Based on observed behaviour on Android and Chrome OS, Google began working on a new page reclamation strategy for its Linux-based OSes aimed to improve how the virtual memory subsystem reclaims unused memory pages. More recent work shows the new MGLRU policy can benefit server environments, too.
Google's research on how the Linux kernel managed memory overcommit originated from analysis of both servers equipped with hundreds of gigabytes of memory as well as personal and mobile devices. In both cases, a Google engineer came to the conclusion that:
The current page reclaim is too expensive in terms of CPU usage and often making poor choices about what to evict. We would like to offer a performant, versatile and straightforward augment.
Two tenets of the current LRU-like implementation of page replacement in the Linux kernel fell under their scrutiny: classifying pages into active and inactive lists, and scanning those lists incrementally to find candidates for eviction, which lead to a number of inefficiencies, according to Google engineers.
In particular, incremental scans using rmap
resulted in high CPU usage and reduced performance in memory pressure situations, since it requires to scan many pages to find enough pages to reclaim. On the other hand, reasoning in terms of active and inactive pages did not appear to be useful for job scheduling in server environments and led to biased page eviction on Android and Chrome OS with negative impact on UI rendering.
The new policy, MGLRU, leverages instead the notion of generation numbers to move beyond the active/inactive distinction, and replaces incremental scans with differential scans via page tables. Roughly, this means pages are grouped into generations, with each generation being comprised of all pages referenced since the previous generation. Generations are discovered using differential scan. Older generations are marked evictable and are eventually evicted through a process of aging that keeps into account whether a page has been used since the last scan.
The cost of each differential scan is roughly proportional to the number of referenced pages it discovers. Unless address spaces are extremely sparse, page tables usually have better memory locality than the rmap.
According to Google's initial benchmarks, based on MGLRU roll-out to tens of millions of Chrome OS users and about a million Android users, the new policy led to 59% fewer OOM kills on Chrome OS and 18% fewer on Android, along with the improvements of other UX metrics.
Since the initial patch, submitted in March 2021, Google engineers have kept working on MGLRU to improve its performance and extend it to additional architectures. The latest patch, submitted in the first days of 2022, includes benchmarks for the most popular open-source memory-hungry applications, such as Apache Hadoop, Memcached, MongoDB, PostgreSQL, and others.
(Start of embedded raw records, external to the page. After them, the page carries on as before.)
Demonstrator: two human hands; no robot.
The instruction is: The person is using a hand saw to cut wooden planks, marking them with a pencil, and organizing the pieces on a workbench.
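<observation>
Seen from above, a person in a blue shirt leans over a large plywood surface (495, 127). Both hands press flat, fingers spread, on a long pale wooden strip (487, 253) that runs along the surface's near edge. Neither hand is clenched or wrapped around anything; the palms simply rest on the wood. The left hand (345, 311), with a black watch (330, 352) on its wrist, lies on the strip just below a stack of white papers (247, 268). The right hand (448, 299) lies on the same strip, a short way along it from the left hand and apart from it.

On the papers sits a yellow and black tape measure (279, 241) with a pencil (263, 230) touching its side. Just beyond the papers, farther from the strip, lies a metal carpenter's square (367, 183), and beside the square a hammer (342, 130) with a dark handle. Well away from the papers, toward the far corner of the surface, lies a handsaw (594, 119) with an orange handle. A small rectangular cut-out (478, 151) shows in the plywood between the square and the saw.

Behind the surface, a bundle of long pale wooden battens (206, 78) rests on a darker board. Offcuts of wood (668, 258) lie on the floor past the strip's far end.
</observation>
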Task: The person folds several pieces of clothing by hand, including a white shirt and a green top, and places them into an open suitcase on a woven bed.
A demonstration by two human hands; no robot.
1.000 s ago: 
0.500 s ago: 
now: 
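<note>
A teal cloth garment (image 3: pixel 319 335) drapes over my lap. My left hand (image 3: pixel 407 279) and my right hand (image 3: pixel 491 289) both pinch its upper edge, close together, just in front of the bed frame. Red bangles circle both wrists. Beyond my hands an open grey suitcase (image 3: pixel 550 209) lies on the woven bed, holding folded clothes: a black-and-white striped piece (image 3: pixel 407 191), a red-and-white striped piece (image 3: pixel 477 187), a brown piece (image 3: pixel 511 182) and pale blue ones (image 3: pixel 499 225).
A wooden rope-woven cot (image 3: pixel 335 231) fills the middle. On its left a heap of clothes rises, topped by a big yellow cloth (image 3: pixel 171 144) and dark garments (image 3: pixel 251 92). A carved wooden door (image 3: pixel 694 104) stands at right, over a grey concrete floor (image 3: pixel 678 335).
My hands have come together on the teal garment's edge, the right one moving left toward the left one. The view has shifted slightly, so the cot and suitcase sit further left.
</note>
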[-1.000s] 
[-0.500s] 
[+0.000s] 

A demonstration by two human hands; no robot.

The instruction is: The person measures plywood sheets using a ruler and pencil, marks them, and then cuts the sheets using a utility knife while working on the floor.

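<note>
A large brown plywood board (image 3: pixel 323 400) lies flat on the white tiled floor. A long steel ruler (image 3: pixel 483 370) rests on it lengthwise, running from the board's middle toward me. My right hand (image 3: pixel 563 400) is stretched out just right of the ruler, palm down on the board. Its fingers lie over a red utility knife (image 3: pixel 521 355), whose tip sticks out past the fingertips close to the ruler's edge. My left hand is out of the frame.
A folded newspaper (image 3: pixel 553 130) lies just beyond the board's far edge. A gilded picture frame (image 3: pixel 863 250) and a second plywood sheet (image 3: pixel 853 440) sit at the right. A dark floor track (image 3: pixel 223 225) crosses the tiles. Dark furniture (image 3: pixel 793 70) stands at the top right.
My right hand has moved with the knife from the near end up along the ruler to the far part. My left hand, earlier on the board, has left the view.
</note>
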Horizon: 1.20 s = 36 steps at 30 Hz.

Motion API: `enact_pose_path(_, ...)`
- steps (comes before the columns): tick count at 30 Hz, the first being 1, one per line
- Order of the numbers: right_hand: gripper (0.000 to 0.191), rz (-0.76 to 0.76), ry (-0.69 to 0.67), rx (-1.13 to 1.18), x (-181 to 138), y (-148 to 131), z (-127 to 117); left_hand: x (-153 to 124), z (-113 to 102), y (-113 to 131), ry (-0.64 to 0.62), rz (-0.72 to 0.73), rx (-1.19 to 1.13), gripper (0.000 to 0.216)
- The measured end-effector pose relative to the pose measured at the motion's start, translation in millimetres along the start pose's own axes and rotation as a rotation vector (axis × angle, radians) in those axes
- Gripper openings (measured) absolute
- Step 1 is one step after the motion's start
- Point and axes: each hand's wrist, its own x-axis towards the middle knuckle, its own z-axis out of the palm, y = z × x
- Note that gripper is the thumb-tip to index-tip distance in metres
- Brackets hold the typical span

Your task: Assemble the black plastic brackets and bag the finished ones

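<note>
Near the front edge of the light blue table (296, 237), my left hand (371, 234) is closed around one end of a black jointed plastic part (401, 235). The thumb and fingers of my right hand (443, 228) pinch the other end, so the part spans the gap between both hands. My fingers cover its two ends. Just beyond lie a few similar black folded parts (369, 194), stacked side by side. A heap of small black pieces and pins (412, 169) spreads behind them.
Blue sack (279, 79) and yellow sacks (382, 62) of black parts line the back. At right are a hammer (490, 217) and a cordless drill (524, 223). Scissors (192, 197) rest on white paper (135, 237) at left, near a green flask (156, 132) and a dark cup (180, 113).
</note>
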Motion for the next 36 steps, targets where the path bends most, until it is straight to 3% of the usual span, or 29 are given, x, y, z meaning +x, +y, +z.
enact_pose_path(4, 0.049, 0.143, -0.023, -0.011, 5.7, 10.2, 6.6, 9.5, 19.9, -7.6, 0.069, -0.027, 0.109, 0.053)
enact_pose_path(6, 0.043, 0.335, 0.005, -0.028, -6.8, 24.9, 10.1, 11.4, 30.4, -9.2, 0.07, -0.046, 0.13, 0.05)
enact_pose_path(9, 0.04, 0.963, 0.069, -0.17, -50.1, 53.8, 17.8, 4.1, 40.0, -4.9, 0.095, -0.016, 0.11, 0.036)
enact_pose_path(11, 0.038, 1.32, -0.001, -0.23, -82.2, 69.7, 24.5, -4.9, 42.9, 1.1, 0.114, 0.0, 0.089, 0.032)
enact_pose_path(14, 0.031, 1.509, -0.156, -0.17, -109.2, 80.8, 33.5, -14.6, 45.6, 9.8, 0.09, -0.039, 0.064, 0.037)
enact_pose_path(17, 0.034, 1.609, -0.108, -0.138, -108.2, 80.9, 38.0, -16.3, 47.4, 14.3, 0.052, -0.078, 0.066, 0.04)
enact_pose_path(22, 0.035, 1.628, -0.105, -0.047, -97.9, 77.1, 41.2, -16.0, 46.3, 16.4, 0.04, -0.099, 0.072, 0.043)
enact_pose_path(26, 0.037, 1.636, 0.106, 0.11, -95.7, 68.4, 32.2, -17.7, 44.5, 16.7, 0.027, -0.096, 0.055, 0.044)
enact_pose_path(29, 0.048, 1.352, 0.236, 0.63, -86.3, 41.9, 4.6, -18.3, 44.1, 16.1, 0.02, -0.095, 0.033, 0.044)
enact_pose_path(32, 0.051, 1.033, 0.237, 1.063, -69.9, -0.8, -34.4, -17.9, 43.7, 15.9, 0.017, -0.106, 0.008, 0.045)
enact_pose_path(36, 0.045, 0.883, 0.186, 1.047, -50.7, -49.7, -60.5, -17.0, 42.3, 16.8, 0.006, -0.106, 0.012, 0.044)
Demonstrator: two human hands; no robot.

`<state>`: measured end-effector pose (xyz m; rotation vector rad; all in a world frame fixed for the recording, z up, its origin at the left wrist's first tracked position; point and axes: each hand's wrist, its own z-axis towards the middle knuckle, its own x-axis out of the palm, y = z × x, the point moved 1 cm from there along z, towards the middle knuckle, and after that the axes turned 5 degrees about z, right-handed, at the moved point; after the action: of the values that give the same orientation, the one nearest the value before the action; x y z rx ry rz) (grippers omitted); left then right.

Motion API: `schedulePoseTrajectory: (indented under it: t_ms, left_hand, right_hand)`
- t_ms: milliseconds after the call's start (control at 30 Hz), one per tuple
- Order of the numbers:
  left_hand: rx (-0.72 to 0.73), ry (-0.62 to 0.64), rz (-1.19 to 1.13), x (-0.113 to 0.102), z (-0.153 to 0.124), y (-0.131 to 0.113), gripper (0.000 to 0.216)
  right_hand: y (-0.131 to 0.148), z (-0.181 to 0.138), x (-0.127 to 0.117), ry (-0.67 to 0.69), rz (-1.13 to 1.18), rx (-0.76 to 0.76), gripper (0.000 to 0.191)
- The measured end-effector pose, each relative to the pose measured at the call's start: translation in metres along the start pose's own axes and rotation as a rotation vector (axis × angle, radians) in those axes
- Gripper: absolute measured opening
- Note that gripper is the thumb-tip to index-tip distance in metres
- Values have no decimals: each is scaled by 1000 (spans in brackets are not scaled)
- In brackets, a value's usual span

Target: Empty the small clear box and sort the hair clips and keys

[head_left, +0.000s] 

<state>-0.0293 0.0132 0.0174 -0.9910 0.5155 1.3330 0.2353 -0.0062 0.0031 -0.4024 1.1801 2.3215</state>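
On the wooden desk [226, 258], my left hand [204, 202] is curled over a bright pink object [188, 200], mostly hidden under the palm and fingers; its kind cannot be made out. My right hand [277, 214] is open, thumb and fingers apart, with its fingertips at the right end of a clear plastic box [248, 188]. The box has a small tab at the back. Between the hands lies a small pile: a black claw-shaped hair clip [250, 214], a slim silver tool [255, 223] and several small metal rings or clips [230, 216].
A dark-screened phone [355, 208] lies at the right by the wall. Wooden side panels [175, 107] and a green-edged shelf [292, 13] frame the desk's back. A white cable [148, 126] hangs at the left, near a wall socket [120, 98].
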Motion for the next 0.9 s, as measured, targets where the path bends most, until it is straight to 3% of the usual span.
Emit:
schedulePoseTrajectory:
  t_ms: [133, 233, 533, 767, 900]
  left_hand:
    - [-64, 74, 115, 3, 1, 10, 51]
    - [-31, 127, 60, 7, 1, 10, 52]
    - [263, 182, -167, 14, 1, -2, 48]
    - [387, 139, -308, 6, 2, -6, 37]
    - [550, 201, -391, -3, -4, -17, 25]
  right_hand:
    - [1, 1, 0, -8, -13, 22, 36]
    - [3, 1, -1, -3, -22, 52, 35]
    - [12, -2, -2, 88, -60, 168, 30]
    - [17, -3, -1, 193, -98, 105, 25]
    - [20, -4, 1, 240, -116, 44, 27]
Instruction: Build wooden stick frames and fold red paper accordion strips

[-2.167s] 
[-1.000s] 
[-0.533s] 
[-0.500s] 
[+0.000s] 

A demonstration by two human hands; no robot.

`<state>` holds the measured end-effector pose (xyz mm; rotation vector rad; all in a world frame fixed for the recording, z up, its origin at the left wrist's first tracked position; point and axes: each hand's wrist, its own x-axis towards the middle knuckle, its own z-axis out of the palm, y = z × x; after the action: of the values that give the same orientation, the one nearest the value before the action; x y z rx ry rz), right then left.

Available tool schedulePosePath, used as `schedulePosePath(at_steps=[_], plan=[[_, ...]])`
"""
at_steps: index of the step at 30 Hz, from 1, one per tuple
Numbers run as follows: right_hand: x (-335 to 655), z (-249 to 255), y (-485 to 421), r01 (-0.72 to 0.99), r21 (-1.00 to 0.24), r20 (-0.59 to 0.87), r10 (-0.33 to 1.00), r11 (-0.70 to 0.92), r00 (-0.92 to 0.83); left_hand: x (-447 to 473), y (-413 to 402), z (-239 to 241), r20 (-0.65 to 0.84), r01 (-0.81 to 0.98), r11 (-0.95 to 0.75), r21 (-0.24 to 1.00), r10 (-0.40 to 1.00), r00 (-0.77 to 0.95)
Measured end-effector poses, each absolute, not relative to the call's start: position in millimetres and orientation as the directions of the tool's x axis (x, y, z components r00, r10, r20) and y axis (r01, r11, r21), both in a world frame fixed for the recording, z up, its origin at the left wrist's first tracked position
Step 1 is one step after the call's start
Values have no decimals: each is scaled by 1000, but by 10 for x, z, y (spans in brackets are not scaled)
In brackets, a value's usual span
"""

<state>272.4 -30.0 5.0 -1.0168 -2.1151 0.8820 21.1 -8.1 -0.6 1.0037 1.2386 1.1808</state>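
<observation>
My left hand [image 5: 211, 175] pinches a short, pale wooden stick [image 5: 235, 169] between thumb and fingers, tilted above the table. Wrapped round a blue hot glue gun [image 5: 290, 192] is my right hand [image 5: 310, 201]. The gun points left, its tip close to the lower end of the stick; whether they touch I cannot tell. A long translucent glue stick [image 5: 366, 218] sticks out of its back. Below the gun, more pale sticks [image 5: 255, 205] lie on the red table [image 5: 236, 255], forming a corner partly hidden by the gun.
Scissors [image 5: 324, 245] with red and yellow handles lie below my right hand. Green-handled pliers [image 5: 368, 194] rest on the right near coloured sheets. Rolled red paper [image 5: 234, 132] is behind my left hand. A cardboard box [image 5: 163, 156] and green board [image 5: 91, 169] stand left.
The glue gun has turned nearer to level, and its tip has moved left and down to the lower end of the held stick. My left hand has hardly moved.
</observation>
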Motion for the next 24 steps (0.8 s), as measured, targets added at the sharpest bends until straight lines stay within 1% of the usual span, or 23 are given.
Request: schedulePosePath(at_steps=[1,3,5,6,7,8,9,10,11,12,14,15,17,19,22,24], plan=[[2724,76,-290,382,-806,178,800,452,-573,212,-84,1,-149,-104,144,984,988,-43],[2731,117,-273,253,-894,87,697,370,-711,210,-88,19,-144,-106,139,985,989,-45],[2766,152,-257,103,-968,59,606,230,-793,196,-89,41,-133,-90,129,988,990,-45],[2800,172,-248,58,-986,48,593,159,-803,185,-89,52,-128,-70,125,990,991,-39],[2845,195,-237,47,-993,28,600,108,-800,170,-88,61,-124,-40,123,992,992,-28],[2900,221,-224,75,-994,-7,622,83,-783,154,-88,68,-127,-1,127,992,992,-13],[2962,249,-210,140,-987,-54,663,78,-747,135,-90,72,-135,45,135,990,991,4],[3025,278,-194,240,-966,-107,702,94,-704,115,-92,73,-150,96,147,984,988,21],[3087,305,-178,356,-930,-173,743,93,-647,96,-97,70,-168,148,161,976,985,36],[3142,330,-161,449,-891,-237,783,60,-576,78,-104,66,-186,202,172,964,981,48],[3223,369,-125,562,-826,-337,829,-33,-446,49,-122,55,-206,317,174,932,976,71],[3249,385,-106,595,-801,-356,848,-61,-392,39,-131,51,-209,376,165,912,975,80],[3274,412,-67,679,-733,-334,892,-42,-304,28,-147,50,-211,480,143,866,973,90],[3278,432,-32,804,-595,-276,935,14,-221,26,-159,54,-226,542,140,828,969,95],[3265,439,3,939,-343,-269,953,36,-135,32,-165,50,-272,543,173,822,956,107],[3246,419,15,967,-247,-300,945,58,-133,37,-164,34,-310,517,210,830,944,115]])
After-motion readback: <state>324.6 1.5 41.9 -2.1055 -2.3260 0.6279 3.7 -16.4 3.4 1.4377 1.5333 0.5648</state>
An independent lab evaluated MGLRU with the most widely used benchmark suites for the above applications. They posted 960 data points along with kernel metrics and perf profiles collected over more than 500 hours of total benchmark time. Their final reports show that, with 95% confidence intervals (CIs), the above applications all performed significantly better for at least part of their benchmark matrices.
Linus Torvalds endorsed Google's engineers' work on MGLRU by observing:
So I personally think this is worth going with, partly simply due to the reported improvements that have been measured. But also to a large extent because the whole notion of doing multi-generational LRU isn't exactly some wackadoodle crazy thing. We already do active vs inactive, the whole multi-generational thing just doesn't seem to be so "far out".
While the outlook is positive, it is not clear yet whether MGLRU will make it into 5.17 or some later version, though. InfoQ will keep reporting on progress on this new Linux feature as more details become available.